Foreign Secretary Shyam Saran is heading to Yangon on Saturday to kickstart an important trans-border infrastructure project that will let the land-locked North-Eastern states gain easy access to the Bay of Bengal through Myanmar.
The multi-modal transport corridor, under consideration for many years, develops the Sittwe port on the northern coastline of Myanmar and links it to southern Mizoram along the Kaladan river.
The project is also expected to include the building of a pipeline that will bring natural gas from Myanmar into the North-East.
The economic, security and geopolitical stakes for India are so high in Myanmar that it is prepared to overlook the growing Western criticism of its engagement with Yangon.
These concerns are expected to mount next week, when detained leader of the pro-democracy movement in Myanmar Aung San Suu Kyi marks her sixty first birthday on Monday.
India’s concerns for peace, security and development in the N-E coupled with its worries over China’s growing economic presence in Myanmar, however, have driven New Delhi’s expanding political and economic engagement with Yangon.
Given the 1600-km land border with Myanmar, and the shared maritime space in the Bay of Bengal, New Delhi believes it does not have the luxury of elevating its commitment to democratic values above the immediate economic and strategic interests there.
The West has for years applied economic pressure on the military rulers in Yangon. The regime had overturned the results of 1988 general elections that had given a stunning victory to the democratic forces and arrested Suu Kyi.
Although India had supported the pro-democracy movement in Myanmar in the late 1980s, it had reversed direction in the early 1990s to begin a ‘‘constructive engagement’’ with the regime.
Barely days after US President George W. Bush was in India last March criticising the military regime in Yangon, President Abdul Kalam travelled to Myanmar to strengthen bilateral cooperation.

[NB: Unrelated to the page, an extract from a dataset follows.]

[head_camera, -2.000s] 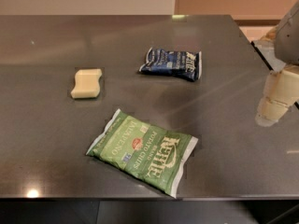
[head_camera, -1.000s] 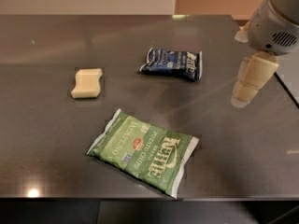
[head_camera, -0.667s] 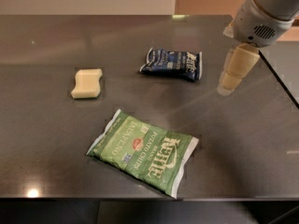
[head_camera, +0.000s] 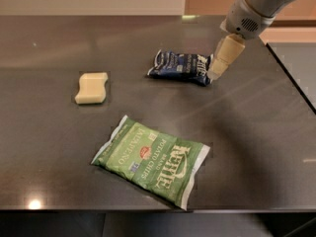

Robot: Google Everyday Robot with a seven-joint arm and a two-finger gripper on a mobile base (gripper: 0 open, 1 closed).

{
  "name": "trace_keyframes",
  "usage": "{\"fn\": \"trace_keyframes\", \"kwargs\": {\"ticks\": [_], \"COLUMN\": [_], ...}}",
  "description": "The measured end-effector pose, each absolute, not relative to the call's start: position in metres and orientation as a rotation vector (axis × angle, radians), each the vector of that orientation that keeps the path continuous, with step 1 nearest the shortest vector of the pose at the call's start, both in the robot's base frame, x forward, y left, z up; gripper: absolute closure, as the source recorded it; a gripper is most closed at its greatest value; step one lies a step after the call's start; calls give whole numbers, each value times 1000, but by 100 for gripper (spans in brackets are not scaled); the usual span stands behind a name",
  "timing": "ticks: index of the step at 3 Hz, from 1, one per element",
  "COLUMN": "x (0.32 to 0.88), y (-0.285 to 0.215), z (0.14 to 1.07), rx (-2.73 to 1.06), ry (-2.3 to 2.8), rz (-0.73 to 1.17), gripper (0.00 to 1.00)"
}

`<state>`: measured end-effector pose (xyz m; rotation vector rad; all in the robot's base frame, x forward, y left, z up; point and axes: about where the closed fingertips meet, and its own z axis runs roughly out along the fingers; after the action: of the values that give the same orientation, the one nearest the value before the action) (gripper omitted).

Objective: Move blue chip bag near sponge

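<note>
Three things lie on the dark table (head_camera: 256,132), and the gripper (head_camera: 215,73) hangs at the right end of the blue bag (head_camera: 180,64). Its cream tip points down and to the left, right up against the bag's right edge; whether it touches the foil or hovers just over it cannot be told. Whether the claw is wide or narrow cannot be told either: from this side it shows as one tapering cream shape. The grey arm (head_camera: 256,6) reaches in from the top right corner.

The blue bag lies flat and crinkled on the far half of the table, right of centre, its long side running left to right. The sponge (head_camera: 92,88) sits well apart from it, off to the left and a little nearer the camera, with bare tabletop between the two. The green bag (head_camera: 153,159), the largest of the three, lies flat and slanted near the front edge, its Kettle lettering showing, apart from both the sponge and the blue bag.
</note>
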<state>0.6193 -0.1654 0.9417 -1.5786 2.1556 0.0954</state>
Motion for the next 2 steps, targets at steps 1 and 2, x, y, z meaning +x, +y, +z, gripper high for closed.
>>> {"fn": "trace_keyframes", "kwargs": {"ticks": [1, 2], "x": [655, 686], "y": [-154, -141], "z": [926, 904], "rx": [-1555, -1556], "ry": [2143, 2133], "rz": [125, 145], "gripper": [0, 0]}}
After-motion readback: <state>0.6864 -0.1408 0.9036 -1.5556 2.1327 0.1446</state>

Kalam, in a small gesture to the international and domestic concerns, did mention India’s hopes for the restoration of democracy in Myanmar at the end of his visit.

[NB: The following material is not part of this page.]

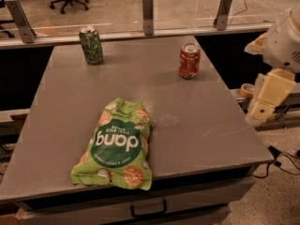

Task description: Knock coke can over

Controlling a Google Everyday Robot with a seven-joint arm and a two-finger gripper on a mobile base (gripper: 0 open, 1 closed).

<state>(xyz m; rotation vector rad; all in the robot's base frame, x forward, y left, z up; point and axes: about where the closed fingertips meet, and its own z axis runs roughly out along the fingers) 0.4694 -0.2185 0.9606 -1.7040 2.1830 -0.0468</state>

Saran will now go to Yangon for the regular ‘‘foreign office consultations”. Saran, who had earlier served as ambassador to Myanmar, is familiar with the full range of India’s interests in this important eastern neighbour.
His emphasis will be on the rapid implementation of many economic proposals, including the Kaladan project, expansion of road connectivity to South East Asia through Myanmar and cooperation in the energy sector.
Goods from the N-E states denied transit facilities through Bangladesh, now take a long and circuitous road to ports in West Bengal through the narrow Siliguri corridor. The Kaladan project will now provide a shorter and cheaper link to the seas. The Sittwe port is not too far off Kolkata across the Bay of Bengal. The Indian public sector company, RITES, is expected to shortly take charge of the project.
The Indian determination to quicken the pace of implementation of the Kaladan project comes amidst the recent decision in Beijing to build a pipeline from the South Western province of Yunnan to the Sittwe port.